My Process

I was recently talking with a friend of the company, and we were discussing our approaches to investing. Eventually, we got down to deciding what a good company is. My process of choosing a good company has morphed over the past five years (I started in 2019,) and it will change again, however, this is how I pick right now.

If I have cash on hand, I scroll through the S&P 500. If I were to change any part of my investing strategy, it would be this part, as it obviously puts a ceiling on how I can invest. If I do not see anything on the S&P 500 that looks enticing, I will look at the news and see if I can identify any trends or sudden drops in the prices of companies I have my eye on. There is also no requirement that if you have some cash on hand you have to spend it now. Patience is one of the most valuable skills when investing successfully.

Now, I have identified a company that I like. Let’s use Disney as an example since I love them unironically. I have decided that Disney is a company I want to take a look at, so I head over to the website Alpha Spread. It does not matter what order you look at these in, but usually, I look at intrinsic value first. There are many different formulas for how to calculate intrinsic value, but generally, I think they are about accurate. It is fine if the company is overvalued according to IV, as long as historically they are also overvalued. Apple for example is always overvalued by IV and that means the market is extremely confident in them and willing to pay a premium. I mostly check IV to see if the company has recently had a spike into overvalued territory. Then I look at the P/E ratio. Price to earnings is less important than it used to be, especially in the world of lightning growth but it is still worth looking at, especially the P/E history, what does the company usually hover around? Then, I listen to the most recent earnings call, read a summary, or look at the transcript, any of the above. Then I look at the most recent earnings report itself to see if I can spot anything I missed. I look specifically for these figures, I look to see if revenue is growing steadily and has a decent CAGR. I look to see if free cash flow is growing at a similar rate, and then I look at expenditures. It is okay with me, even encouraged depending on what stage of the cycle the business is in, if the business has growing expenditures. Having to spend money to make money is generally true, so long as revenue is growing at a rate superior to expenditures. Wall Street price targets are generally useless, but for the sake of confirmation bias, looking at them is not awful. Then I switch from Alpha Spread.

I go over to Open Insider. Sales will almost always outpace buys from insiders, because of stock-based incentives, but I check to see if the ratio is abhorrent or if insiders are buying a lot. Optionally, you can look to see if government officials are buying. Even though I despise their ability to do so, government sentiment is a good barometer generally.

Then I go to TIKR Terminal. It has a bunch of information to double-check, but all of the company’s earnings and information is right there in an easy-to-navigate site.

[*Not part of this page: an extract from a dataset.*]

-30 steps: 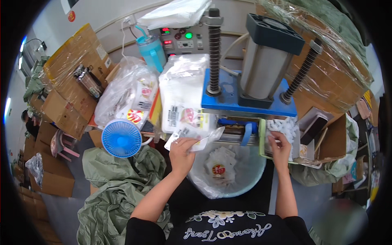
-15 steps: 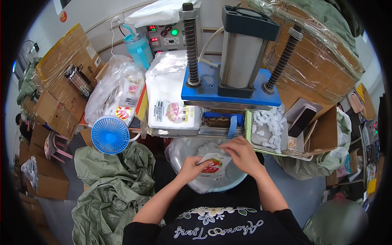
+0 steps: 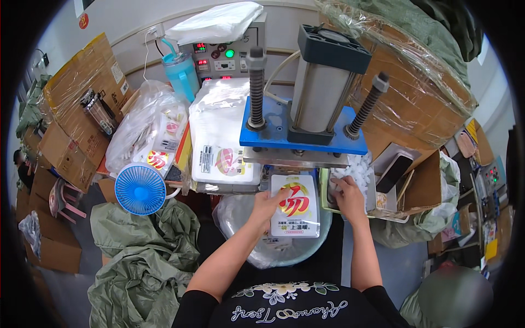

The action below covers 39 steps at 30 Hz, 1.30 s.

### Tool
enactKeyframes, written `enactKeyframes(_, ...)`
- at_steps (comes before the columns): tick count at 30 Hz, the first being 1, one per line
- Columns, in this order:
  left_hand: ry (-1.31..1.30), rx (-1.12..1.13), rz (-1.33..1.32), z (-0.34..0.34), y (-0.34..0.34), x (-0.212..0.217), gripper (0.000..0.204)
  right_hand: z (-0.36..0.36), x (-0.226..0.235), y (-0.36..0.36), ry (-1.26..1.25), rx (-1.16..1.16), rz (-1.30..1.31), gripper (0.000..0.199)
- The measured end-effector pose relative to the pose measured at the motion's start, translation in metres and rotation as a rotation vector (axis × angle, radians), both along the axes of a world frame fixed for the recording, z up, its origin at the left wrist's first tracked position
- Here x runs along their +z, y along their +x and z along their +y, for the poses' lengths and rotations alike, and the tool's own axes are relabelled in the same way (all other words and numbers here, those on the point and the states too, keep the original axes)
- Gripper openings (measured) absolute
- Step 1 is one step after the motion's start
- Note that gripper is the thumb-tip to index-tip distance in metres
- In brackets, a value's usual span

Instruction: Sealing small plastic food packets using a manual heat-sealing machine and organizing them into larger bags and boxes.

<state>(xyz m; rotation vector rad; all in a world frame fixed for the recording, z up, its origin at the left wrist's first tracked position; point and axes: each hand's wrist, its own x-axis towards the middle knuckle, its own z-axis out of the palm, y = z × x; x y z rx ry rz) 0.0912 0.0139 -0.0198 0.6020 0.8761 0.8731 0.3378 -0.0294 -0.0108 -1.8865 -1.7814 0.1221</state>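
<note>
My left hand (image 3: 265, 208) grips the left edge of a flat white pouch (image 3: 296, 221) printed with a red and yellow design, its face turned up toward me. The pouch is over a pale blue basin (image 3: 326, 236) lined with clear plastic. Another printed pouch (image 3: 279, 242) lies inside the basin, partly covered. My right hand (image 3: 350, 199) is in a green-edged tray (image 3: 324, 191) of small white plastic pieces (image 3: 358, 170). Its fingers are curled down among the pieces, and what they hold is hidden.
Above the pouch stands a press with a blue plate (image 3: 303, 134) and springed posts. Left of it lie a stack of pouches (image 3: 224, 164) and a blue fan (image 3: 140, 188). An open carton (image 3: 424, 183) with a phone (image 3: 395, 170) stands at right; green cloth (image 3: 147, 235) lies left.
Both hands were on a pouch low over the basin. My left hand now holds a pouch flat, nearer the press, and my right hand has moved right into the tray. The view has shifted slightly.
</note>
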Motion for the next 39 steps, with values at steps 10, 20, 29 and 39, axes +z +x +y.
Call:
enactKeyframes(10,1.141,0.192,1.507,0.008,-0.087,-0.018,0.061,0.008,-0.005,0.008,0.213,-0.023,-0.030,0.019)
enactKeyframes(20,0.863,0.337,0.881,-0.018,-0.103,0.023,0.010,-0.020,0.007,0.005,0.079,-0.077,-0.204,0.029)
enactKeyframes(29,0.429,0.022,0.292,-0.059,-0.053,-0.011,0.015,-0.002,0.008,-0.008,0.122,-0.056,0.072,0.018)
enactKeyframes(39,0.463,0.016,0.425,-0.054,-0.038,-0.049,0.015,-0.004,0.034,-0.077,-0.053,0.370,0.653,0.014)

Then I go to TipRanks. This website has a ton of information and is probably my second favorite website to use for research. Using TipRanks, you can learn how the rest of the world feels about your stock. I take an especially hard look at how hedge funds feel. However, you have to also remember that many hedge funds suck at investing; just because they have some big name attached to them does not make them good at investing money. Joshua Kushner, for example, has returned a 72% loss over the past 52 weeks. Ten percent of hedge funds fail each year, so they are not the best barometer for the quality of an investment, however, there are worse.